Mind you, this isn’t nirvana yet. ePub needs to avoid DRM—which turns it into a proprietary format in effect (the situation with Adobe Digital Editions in regard to DRMed books).

Social DRM, the embedding of customer names and addresses in e-book files, could be a substitute if need be. Then ePub would truly be a standard, as opposed to the danger of yet another conflict between Adobe-DRMed ePub and, say, Amazon-DRMed ePub. Already B&N is on the way to DRM-wrap ePub for eReader.

But at least a DRMed standard format is better than a DRMed proprietary format, since the social DRM for best-sellers—or, better, no DRM—can always come later.  If Jeff Bezos is really smart, he’ll confound the devil out of his rivals at Adobe and open up store selling DRMless ePub, just as he commendably offers DRMless MP3s.

Speaking of ePub: I’d love to see the IDPF tell more how how it will handle the issue of cloud computing and deal with issues such as embedded fonts in that environment.
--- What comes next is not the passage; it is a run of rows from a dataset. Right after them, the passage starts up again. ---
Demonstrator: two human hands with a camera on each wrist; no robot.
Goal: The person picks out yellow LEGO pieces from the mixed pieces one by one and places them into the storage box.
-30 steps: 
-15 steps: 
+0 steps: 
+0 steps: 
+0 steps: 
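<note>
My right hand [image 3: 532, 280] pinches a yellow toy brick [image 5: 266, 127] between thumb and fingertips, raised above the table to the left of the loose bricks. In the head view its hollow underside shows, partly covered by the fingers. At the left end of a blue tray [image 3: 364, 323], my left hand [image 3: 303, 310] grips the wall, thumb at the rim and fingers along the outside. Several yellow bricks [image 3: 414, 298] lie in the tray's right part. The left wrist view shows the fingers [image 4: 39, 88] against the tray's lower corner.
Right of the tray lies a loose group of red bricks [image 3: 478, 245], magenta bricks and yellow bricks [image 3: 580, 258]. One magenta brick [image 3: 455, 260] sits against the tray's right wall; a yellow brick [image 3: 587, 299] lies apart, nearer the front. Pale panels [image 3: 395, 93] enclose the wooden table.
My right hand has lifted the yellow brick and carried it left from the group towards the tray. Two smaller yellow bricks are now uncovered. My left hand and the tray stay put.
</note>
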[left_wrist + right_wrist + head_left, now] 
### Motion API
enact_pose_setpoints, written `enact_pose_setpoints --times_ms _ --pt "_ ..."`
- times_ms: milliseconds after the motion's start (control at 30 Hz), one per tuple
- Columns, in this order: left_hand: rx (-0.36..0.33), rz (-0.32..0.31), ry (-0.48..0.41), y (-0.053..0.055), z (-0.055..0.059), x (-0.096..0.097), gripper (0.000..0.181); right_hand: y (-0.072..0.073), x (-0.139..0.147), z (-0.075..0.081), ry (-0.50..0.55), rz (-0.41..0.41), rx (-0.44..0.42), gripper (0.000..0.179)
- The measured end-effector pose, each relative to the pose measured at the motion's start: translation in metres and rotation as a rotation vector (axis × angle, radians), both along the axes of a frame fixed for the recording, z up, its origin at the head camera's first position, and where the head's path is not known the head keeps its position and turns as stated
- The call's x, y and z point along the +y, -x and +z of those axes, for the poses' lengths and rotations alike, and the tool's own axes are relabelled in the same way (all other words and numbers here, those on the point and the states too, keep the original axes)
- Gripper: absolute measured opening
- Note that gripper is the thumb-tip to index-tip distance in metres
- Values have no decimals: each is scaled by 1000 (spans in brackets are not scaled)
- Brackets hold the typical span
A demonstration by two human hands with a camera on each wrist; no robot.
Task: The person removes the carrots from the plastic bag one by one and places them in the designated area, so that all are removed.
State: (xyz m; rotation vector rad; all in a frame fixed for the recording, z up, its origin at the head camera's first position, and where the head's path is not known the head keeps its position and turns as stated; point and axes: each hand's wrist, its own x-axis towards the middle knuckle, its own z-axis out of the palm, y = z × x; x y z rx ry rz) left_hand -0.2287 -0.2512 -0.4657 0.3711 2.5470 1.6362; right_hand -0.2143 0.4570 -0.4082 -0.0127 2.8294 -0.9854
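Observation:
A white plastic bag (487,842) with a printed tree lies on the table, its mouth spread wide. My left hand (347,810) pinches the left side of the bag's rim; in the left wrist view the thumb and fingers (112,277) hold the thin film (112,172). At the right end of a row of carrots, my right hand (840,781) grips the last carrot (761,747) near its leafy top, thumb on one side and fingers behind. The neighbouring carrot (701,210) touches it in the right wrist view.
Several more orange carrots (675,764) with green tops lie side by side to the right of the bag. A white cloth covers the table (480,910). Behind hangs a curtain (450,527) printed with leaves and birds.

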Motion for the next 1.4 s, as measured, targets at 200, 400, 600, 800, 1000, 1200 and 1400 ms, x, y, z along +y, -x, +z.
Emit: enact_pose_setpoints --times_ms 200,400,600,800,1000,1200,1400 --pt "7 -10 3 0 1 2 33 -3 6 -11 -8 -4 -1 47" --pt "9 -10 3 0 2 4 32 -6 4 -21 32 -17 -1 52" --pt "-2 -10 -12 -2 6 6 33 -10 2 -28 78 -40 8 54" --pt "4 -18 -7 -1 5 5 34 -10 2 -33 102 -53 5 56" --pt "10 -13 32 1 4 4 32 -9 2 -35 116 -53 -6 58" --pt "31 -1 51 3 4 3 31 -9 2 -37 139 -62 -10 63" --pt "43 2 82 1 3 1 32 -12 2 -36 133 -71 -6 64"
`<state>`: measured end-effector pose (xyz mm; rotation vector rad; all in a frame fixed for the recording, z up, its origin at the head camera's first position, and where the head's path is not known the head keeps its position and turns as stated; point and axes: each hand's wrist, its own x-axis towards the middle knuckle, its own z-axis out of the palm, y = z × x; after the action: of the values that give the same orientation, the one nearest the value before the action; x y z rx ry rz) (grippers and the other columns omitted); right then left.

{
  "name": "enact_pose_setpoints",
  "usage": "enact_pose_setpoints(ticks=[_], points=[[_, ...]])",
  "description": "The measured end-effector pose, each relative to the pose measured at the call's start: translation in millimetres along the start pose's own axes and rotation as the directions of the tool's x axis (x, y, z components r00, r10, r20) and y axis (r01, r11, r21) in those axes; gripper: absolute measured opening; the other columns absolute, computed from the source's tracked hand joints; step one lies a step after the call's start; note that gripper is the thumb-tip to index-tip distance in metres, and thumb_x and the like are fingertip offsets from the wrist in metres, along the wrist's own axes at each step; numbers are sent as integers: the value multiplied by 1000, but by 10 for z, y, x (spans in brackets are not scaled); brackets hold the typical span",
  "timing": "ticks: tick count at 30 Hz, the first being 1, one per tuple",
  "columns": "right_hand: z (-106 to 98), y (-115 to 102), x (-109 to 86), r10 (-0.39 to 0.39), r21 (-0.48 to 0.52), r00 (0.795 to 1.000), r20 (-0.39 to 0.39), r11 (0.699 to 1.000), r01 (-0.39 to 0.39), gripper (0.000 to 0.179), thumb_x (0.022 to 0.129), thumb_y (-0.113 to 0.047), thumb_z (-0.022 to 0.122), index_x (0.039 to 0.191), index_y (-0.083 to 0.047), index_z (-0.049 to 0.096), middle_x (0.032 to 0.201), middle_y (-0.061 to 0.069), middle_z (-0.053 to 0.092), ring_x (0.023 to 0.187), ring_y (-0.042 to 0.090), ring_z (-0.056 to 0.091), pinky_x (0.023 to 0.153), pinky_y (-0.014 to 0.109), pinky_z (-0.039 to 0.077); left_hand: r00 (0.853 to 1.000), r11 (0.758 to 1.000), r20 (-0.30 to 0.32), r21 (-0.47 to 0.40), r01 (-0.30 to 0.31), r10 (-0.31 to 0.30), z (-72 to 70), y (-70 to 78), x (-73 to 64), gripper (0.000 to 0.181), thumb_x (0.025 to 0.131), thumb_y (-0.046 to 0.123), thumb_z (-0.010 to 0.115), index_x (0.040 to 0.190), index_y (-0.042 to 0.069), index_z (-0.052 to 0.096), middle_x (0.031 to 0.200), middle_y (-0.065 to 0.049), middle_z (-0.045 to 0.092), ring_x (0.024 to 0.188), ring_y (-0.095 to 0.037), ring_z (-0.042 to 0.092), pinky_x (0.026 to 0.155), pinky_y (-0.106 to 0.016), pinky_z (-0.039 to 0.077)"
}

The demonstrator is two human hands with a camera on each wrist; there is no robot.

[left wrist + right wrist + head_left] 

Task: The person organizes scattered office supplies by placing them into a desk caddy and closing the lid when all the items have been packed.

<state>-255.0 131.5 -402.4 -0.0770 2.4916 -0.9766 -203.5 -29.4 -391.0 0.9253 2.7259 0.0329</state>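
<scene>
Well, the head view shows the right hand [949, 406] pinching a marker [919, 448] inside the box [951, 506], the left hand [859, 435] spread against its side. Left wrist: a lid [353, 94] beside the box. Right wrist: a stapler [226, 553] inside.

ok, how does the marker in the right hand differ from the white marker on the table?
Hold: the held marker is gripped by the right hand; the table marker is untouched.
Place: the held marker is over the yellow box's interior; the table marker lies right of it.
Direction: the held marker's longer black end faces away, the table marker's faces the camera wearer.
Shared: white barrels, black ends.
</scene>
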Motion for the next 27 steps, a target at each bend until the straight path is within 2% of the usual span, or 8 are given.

First hand, via OpenReader, which I co-founded, I learned that the usual suspects, yes, the corporate “suits,” needed to be involved in standards development; and I remain supportive of the IDPF for that reason. But I remain grumpy about the IDPF’s pokiness in advancing the ePub standard, and I’m still grumpier about the miserliness of the book industry toward standards development via the group.